Une centaine de personnes demeurent sur ce campus de la péninsule de Kowloon, cernées depuis dimanche par les forces anti-émeute qui tentent de les déloger.

Une femme qui n’a donné que son nom de famille, Mme Cheung, a confié avoir passé la nuit dans un parc des alentours, en attendant des nouvelles de son fils, majeur, qui s’est selon lui rendu sur le campus comme secouriste.

«J’ai très, très peur, que sa vie ne soit menacée. Il est effrayé à l’idée d’être arrêté par les flics», a-t-elle dit.

La mobilisation pro-démocratie avait débuté en juin sur le rejet d’un projet de loi qui visait à autoriser les extraditions vers la Chine, et qui est depuis suspendu. Les manifestants ont depuis considérablement élargi leurs demandes pour exiger des réformes démocratiques ou encore une enquête indépendante sur les violences policières.

Et la contestation a basculé la semaine dernière dans une phase nouvelle, et beaucoup plus violente, avec une nouvelle stratégie baptisée «Éclore partout» («Blossom Everywhere»), qui consistait à multiplier les actions simultanées - blocages, affrontements, vandalisme - pour éprouver au maximum les capacités de la police.
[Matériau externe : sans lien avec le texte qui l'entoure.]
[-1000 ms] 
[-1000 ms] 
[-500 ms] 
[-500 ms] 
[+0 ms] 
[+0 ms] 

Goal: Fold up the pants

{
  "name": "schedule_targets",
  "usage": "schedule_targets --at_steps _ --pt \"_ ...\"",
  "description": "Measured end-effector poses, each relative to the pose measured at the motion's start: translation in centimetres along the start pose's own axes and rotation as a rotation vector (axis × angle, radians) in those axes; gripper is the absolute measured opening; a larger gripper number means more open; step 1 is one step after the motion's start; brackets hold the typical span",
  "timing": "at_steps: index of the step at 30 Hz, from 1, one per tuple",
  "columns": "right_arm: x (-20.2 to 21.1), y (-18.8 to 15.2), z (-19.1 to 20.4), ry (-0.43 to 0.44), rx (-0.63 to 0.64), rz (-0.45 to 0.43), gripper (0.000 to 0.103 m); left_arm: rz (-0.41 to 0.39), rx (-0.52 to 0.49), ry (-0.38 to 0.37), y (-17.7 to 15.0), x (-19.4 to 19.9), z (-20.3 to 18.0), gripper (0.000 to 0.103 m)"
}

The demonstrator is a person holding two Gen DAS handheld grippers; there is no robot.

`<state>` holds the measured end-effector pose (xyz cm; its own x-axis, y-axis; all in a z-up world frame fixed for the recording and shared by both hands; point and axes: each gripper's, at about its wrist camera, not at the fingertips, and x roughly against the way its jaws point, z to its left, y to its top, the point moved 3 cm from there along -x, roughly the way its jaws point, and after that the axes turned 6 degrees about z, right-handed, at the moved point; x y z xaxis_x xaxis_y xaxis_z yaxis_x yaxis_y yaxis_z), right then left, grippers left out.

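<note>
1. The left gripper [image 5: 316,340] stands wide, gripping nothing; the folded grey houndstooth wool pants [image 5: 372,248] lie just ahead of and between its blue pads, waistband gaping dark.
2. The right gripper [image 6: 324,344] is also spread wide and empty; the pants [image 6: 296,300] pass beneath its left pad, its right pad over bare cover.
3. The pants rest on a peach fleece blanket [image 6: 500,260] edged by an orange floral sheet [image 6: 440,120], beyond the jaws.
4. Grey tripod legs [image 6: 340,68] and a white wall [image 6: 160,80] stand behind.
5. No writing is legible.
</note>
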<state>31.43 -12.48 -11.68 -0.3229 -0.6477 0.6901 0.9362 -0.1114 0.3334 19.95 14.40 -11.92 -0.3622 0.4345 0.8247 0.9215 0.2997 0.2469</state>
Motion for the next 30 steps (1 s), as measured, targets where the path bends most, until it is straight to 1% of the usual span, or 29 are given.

Alors que les manifestants préconisaient au cours des mois précédents des actions éphémères afin d’être insaisissables et fluides «comme l’eau», la nouvelle stratégie a eu pour effet d’ancrer la contestation dans plusieurs lieux.

Et le siège de la PolyU est la confrontation la plus longue et la plus violente avec les forces de l’ordre depuis juin.

Une autre mère, qui n’a également donné que son nom de famille, Mme Chung, a confié au South China Morning Post son inquiétude de savoir sa fille de 16 ans toujours dans le campus, alors que les autorités ont assuré que les mineurs qui sortiraient pacifiquement ne seraient pas poursuivis.

«Ca ne sert à rien de lui demander de sortir», a-t-elle dit au quotidien. «Elle veut sortir librement et ne croit pas ce que dit la police.» «Elle communique avec moi mais refuse de m’écouter.»

Mme Cheung a dit qu’elle espérait juste que son fils sorte sain et sauf. “Je crois qu’ils ne vont pas inculper mon fils car il ne fait qu’aider les gens. Il ne fait pas partie des gens en noir, il n’a pas de masque, il a quitté la maison en jean, en t-shirt et avec un coupe-vent.”

La cheffe de l’exécutif hongkongais, Carrie Lam, a déclaré mardi que les manifestants retranchés n’avaient d’autre option que de se rendre s’ils espéraient une issue pacifique à cette confrontation.

«Si le gouvernement lâche cette génération, qu’en sera-t-il de la prochaine? Va-t-il également l’abandonner?», a interrogé Mme Cheung. «Que va devenir Hong Kong?»